The company works with multiple baking partners across the country to make and deliver their bread locally, as well as its other products of crackers and cookies. The company would not reveal how many baking partners it has nor its revenue.
With this network of “co-packers,” the company can focus on its business model: a team-based approach to find the right people to work with, including key stakeholders and co-packers, and to manage quality across the supply chain.
“We balance the value to the customer and our costs to bring the consumer clean ingredients,” Reaves said.
Milton’s began in 1995 when David Levy and Barry Robbins opened Milton’s Restaurant and Delicatessen in Del Mar and began baking bread for its sandwiches. They soon found themselves in the bread-making business and later moved into gourmet crackers.
“Our purpose is to inspire people to experience the joy of eating well,” Reaves said. “We think about it every day.”
Milton’s continued to expand into products along its niche, going from concept to initial distribution in eight months.
The company thrives off the strength of what it sees as its innovation: non-GMO quality, tasty gluten-free crackers, gluten-free cookies (released in September of 2014) and gluten-free baked chips. The gluten-free crackers and baked chips are multigrain, contain no high fructose corn syrup and no trans fats. They are also nut-free as well as certified vegetarian. The chips are baked, not fried. All of this distinguishes Milton’s from others, according to Reaves.
“Retailers have so many innovations to choose from; you have to earn your space,” he said.
The company launched its multigrain bread in 1997 and it is presently sold at Trader Joe’s and Costcos in California, Costco Pacific Northwest, Sam’s Club, among other major West Coast retailers.

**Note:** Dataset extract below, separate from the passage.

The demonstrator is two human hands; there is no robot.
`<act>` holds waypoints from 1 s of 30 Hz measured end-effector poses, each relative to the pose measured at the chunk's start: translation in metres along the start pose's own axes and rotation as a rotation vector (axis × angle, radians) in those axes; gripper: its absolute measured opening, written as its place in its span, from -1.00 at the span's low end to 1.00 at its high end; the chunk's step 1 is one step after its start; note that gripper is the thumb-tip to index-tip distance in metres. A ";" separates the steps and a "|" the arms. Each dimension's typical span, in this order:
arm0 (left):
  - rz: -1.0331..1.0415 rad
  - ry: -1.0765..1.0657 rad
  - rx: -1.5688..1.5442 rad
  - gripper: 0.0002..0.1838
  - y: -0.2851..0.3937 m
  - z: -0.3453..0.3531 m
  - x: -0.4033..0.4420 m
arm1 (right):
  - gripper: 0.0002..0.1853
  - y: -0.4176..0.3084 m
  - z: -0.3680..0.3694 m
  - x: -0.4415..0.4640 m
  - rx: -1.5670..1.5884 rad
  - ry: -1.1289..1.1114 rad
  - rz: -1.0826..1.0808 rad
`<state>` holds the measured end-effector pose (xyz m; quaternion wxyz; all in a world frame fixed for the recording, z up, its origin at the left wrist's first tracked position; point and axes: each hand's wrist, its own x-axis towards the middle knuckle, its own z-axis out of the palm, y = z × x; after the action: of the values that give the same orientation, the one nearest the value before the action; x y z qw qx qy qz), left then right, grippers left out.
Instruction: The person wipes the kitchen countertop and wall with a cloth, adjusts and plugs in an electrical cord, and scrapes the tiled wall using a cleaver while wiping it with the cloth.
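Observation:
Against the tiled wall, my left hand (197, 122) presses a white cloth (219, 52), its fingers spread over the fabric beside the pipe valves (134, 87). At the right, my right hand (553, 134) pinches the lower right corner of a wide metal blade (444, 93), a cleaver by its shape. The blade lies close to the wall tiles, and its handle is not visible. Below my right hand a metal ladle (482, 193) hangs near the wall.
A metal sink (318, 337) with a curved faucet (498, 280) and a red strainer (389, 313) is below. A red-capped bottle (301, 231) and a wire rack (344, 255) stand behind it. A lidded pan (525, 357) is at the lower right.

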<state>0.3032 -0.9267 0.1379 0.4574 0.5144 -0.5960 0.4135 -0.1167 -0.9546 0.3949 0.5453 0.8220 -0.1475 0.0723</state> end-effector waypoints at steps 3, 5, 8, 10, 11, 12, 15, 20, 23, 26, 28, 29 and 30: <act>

In 2004, the company’s gourmet cracker line (apart from the gluten-free line) launched and moved into Albertsons, Safeway, Walmart, Kroger (all divisions), ShopRite, Lucky/Save Mart, Tesco,
Raley’s, Stater Bros., WinCo, Food Lion, Harris Teeter, The Fresh Market, Sprouts, Giant Eagle and Smart & Final. The gourmet crackers have been distributed to over 9,000 stores.
Social Media Feedback
Milton’s Craft Bakers is focused on its current product lines for the foreseeable future. The company connects with its consumers using social media and often does giveaways, such as posting on its Facebook page that thousands of its gluten-free crackers were being given away to share with friends, family and loved ones. They sent out 5,000 bags across the U.S., U.K. and Mexico.
“Social media is a great opportunity to talk to consumers and get feedback, providing them with joy, and telling us how we can get better, but most importantly, validating that we’re achieving our purpose,” Reaves said.